Fenomena Apologet Islam, para Mualaf yang Jadi Pembela Islam; Oleh Agus L. Hidayat, Ketua Kopsyah Surya Amanah Mandiri, Pimpinan Daerah Muhammadiyah (PDM) Gresik.
PWMU.CO – Jagad dunia maya belakangan banyak diramaikan oleh kabar yang memberitakan munculnya gerakan apologet Islam.
Apa itu apologet?
Apologet adalah orang yang membela imannya dari serangan lawan. Gerakannya disebut apologetika.
Apologet atau apologetika diambil dari bahasa Yunani apologia yang berarti pembelaan iman.
Gerakan ini lazim dalam tradisi gereja Katolik. Apologi adalah disiplin agama yang membela doktrin agama melalui argumentasi dan wacana yang sistematis.
Awalnya apologi membela doktrin kekristenan dari serangan para filsuf rasionalisme dan materialisme. Namun istilah apologet saat ini banyak dipakai untuk semua agama yang mempertahankan argumennya dari serangan lawan debat atau orang yang mempertanyakan kebenaran imannya. Termasuk Islam.
Menariknya di kalangan Islam bermunculan tokoh-tokoh baru yang membela iman Islam dalam debat antariman, khususnya dengan Teologi Kekristenan. Dan mereka awalnya bukan berasal dari Islam. Kemudian berbondong-bondong ‘login’ ke iman Islam.
Sebut saja nama, Dondy Tan. Dengan folower yang terus bertambah di official chanel YouTube-nya. Koh Dondy yang awalnya Kristen kemudian belajar keras hingga menemukan kebenaran Islam dari keraguan atas konsep ajaran ketuhanan Kristen.
Dalam diskusi dengan para pendeta di channel YouTube-nya tidak jarang para pendeta dan lawan debatnya dibuat kelimpungan dan kagum dengan referensi kitab Perjanjian Lama maupun Perjanjian Baru dari berbagai edisi dan bahasa.
Nama lain yang lebih terkenal di dunia akademik adalah Menachem Ali (Mohammad Ali), seorang filolog (ahli yang mempelajari manuskrip-manuskrip dan bahasa kuno) yang awalnya beragama Yahudi menjadi ilmuwan dan teolog Islam nomor wahid di negeri ini.

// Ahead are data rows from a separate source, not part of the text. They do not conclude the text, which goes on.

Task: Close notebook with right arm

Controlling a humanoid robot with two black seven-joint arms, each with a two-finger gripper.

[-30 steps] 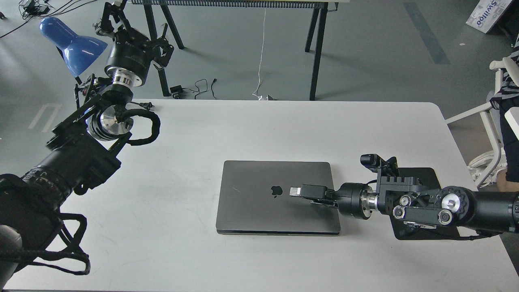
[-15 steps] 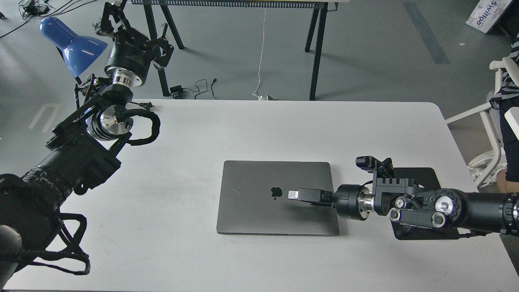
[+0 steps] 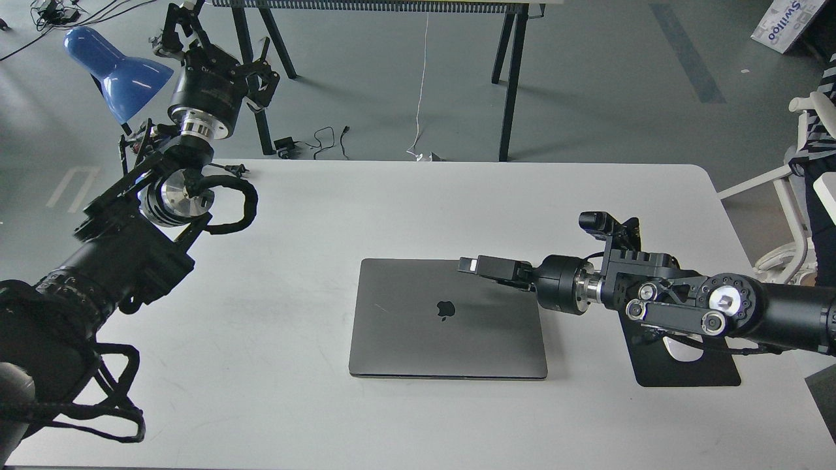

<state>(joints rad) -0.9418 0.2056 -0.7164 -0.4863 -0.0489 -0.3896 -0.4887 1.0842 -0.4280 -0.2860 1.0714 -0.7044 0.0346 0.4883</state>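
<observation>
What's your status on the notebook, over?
Notebook lid down, flat on table. Right gripper above its far edge, holding nothing. Left gripper parked high by blue lamp. Nothing in the way.

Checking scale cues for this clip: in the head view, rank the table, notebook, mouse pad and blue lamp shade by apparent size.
1. Table
2. Notebook
3. Mouse pad, partly hidden by the right arm, so its rank is unsure
4. Lamp shade, farther from the camera

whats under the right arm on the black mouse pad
On the flat black mouse pad, a pale rounded object peeks out below the black jointed right arm, probably a mouse. The arm covers most of it, so its full shape stays hidden.
</observation>
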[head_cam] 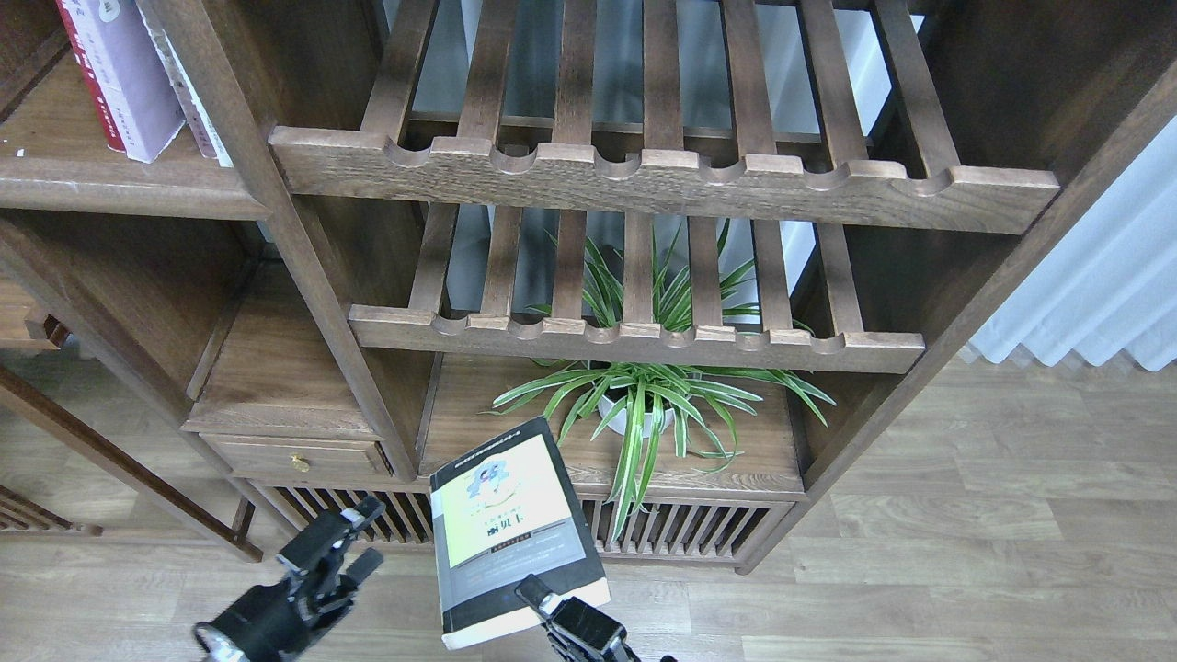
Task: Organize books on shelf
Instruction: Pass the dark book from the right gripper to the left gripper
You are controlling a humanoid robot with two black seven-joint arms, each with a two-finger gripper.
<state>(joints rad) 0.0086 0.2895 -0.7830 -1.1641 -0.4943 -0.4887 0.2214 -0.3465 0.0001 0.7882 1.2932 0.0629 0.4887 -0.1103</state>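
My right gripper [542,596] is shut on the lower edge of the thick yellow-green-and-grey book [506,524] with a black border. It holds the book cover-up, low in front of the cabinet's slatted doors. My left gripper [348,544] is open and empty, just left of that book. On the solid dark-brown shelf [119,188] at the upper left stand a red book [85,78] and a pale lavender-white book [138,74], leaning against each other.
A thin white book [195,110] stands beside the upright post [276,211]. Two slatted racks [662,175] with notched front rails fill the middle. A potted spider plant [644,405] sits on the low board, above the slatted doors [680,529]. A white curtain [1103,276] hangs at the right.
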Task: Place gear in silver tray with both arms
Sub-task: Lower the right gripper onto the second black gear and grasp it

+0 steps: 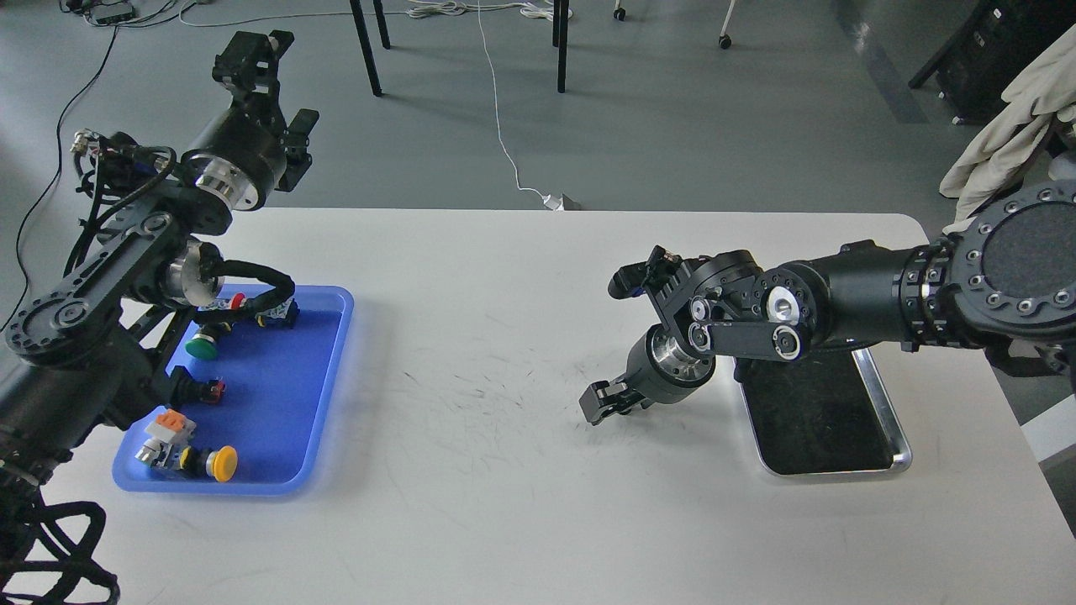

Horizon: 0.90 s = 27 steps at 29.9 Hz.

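Observation:
The silver tray (893, 423) lies at the table's right, empty, its far end hidden under my right forearm. My right gripper (600, 405) is low over the white table, just left of the tray, pointing left and down. Its dark fingers cannot be told apart. No gear shows apart from the gripper; the spot under it is hidden. My left gripper (271, 94) is raised high beyond the table's back left corner, open and empty.
A blue plastic tray (332, 370) at the left holds several push buttons, among them a yellow one (222, 463) and a green one (201, 346). My left arm's elbow (101, 336) hangs over it. Chair legs and cables are on the floor behind.

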Motion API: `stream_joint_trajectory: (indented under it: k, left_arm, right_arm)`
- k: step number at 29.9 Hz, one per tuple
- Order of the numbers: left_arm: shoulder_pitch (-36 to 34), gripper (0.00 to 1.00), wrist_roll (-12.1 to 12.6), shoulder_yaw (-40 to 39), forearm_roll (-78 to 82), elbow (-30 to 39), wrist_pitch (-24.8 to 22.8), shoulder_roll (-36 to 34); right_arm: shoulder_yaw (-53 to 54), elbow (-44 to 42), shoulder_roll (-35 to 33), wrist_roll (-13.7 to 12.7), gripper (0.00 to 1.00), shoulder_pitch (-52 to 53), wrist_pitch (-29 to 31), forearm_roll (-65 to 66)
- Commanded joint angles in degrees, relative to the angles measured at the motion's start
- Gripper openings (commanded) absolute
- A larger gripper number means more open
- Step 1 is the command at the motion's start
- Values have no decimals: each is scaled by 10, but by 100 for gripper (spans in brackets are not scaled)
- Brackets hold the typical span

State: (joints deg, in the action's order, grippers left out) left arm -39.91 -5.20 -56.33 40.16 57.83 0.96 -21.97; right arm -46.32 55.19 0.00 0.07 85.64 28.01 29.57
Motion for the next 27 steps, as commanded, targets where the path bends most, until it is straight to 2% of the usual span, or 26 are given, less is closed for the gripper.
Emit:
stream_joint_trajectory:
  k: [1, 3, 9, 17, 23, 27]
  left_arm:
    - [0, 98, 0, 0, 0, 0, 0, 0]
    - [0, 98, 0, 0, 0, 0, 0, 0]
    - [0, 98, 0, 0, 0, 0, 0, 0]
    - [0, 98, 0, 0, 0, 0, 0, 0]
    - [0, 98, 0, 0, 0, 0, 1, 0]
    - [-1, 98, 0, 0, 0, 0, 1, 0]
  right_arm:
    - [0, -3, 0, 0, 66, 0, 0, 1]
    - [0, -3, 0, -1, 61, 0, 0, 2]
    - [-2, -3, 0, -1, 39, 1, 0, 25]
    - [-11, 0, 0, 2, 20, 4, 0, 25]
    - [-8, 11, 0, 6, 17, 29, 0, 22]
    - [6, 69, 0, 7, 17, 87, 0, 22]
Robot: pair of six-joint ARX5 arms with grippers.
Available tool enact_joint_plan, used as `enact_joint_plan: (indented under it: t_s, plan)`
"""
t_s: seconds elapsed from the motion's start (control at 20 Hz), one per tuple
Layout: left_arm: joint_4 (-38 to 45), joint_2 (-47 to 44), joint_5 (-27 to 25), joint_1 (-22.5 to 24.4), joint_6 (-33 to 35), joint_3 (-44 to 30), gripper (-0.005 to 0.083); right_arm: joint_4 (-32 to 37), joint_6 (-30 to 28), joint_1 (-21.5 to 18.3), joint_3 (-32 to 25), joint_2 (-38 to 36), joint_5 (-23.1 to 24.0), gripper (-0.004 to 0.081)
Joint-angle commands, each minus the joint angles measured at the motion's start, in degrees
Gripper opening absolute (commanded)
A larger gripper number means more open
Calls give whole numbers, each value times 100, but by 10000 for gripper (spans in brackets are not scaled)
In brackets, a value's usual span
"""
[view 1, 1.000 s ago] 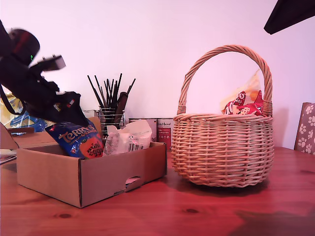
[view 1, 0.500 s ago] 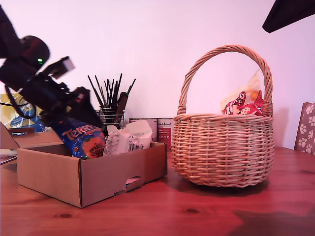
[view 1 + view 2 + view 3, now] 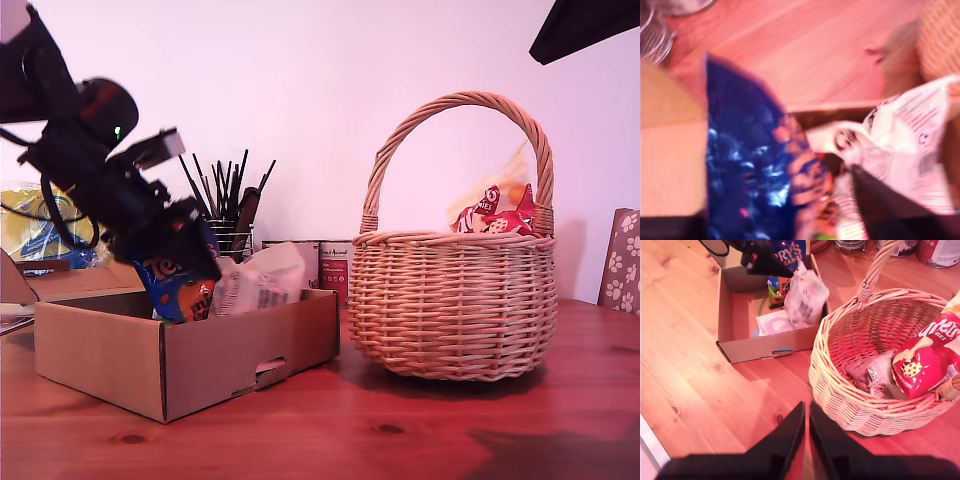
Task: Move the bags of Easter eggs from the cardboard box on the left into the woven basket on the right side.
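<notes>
you can see my first gripper (image 3: 185, 262) clamped on the dark blue bag (image 3: 178, 288), holding it part-raised over the cardboard box (image 3: 120, 362) at the exterior view's left; the bag's lettering is mostly hidden behind the jaws, and the first wrist view is too blurred to read. the whitish bag (image 3: 262, 280) leans inside the box just beside it. my second gripper (image 3: 806, 436) hangs above the table, jaws pressed together on nothing, near the woven basket (image 3: 455, 300), whose contents show only partly.
</notes>
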Motion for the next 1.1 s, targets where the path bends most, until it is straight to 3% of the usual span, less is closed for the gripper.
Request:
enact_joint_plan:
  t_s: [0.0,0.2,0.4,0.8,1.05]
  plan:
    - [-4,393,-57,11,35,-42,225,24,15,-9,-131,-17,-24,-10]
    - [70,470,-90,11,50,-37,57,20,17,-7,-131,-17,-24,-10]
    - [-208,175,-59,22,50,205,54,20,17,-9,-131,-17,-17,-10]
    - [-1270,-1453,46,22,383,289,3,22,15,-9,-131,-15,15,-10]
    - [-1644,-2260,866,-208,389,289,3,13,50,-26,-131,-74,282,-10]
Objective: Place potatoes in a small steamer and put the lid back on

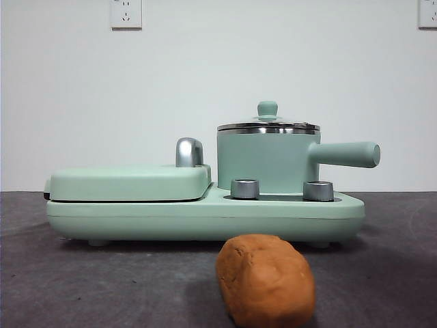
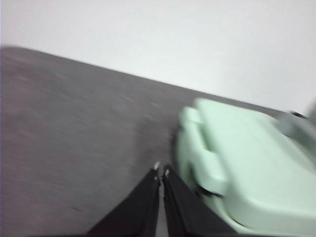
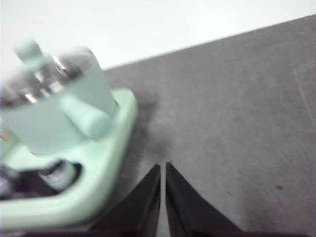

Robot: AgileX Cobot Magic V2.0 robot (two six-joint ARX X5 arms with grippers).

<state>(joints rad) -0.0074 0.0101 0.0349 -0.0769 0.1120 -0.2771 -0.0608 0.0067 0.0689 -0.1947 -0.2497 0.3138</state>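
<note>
Potato (image 1: 266,280) comes first in the front view: one orange-brown lump lying on the dark bench at its near edge, apart from the mint-green cooker base (image 1: 205,215) behind it. It sits in open space, so I judge it is laid out for an easy pick. One small steamer (image 1: 268,160) stands on the right end of that base, its stubby handle pointing right, and one lid (image 1: 268,125) rests on its steel rim — closed, so the lid must come off before anything goes in. One flat griddle cover (image 1: 130,182) fills the left end, and two steel knobs (image 1: 245,188) sit on the base's front edge. No arm shows here.

Left wrist view, blurred: the left gripper (image 2: 161,171) hangs over bare bench just beside the griddle cover (image 2: 247,177), jaws pressed together and holding nothing.

Right wrist view, also blurred: the right gripper (image 3: 163,169) hangs over bench beside the base's corner, near the small steamer (image 3: 59,113) — jaws likewise together, empty. The lid (image 3: 47,69) sits on the steamer here too.
</note>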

Yang lebih senior ada Ustadzah Irene Handono, yang mantan pendeta Katolik. Untuk menyebut beberapa nama dan masih banyak lainnya.
Dua Indikator
Fenomena ini setidaknya mengindikasikan dua hal, pertama, spirit pencarian kebenaran iman Islam. Dan ini menunjukkan bahwa iman Islam bukan state of being (kondisi statis yang tidak bergerak) melainkan state of becoming (proses ‘menjadi’ yang terus bergerak). Bukankah Rasulullah SAW juga menyatakan, al-imanu yaziidu wa yanqusu, iman itu bergerak naik dan turun.
Maka klaim buruk tentang status iman seseorang tidak selayaknya disematkan kepada seseorang. Karena bisa jadi saat ini memusuhi iman Islam, tapi suatu saat bisa menjadi pembela-pembela Islam.
Kedua, menjadi bukti kebenaran doktrin Islam, “… Inna nahnu nazzalna ad-dzikraa, wa innahu lahu lahaafidzuun” (Sungguh Kami (Allah) yang menurunkan al-Quran, dan Kami yang akan menjaganya.” (al-Hijr 9).
‘Penjagaan’ Allah atas agamanya tidak hanya dilakukan oleh orang yang Muslim sejak lahir, bahkan dari para mualaf yang menjadi pendekar apologet Islam sejati. Karena kepincut dengan ajaran Islam dan peradabannya yang agung.
Maka keyakinan doktrin Islam kaffah dan paripurna (al-Maidah 3) dalam Islam menemukan esensinya. Bahkan tidak hanya dalam konsep teologi yang paripurna, juga dalam konsep peradaban yang melingkupi semua aspek kehidupan. Sebagaimana statemen H.A.R Gibb, seorang orientalis Barat, “Islam is much more a system of theology, but Islam is a complete civilization“.
Islam lebih dari sekedar sistem teologi/keagamaan, tapi suatu peradaban yang komplit.
Lalu bagaimana kita yang sejak lahir sudah menjadi Muslim? Spirit pencarian iman Islam dari para apologet Islam di atas patut menjadi trigger (pemantik) untuk terus ‘mencari’ kebenaran Islam hakiki sampai akhir hayat, wallahua’lam. (*)
Materi ini disampaikan dalam Khotbah Jumat di Masjid At-Tanwir, Gedung Dakwah Muhammadiyah (GDM) Gresik, 10 Mei 2024.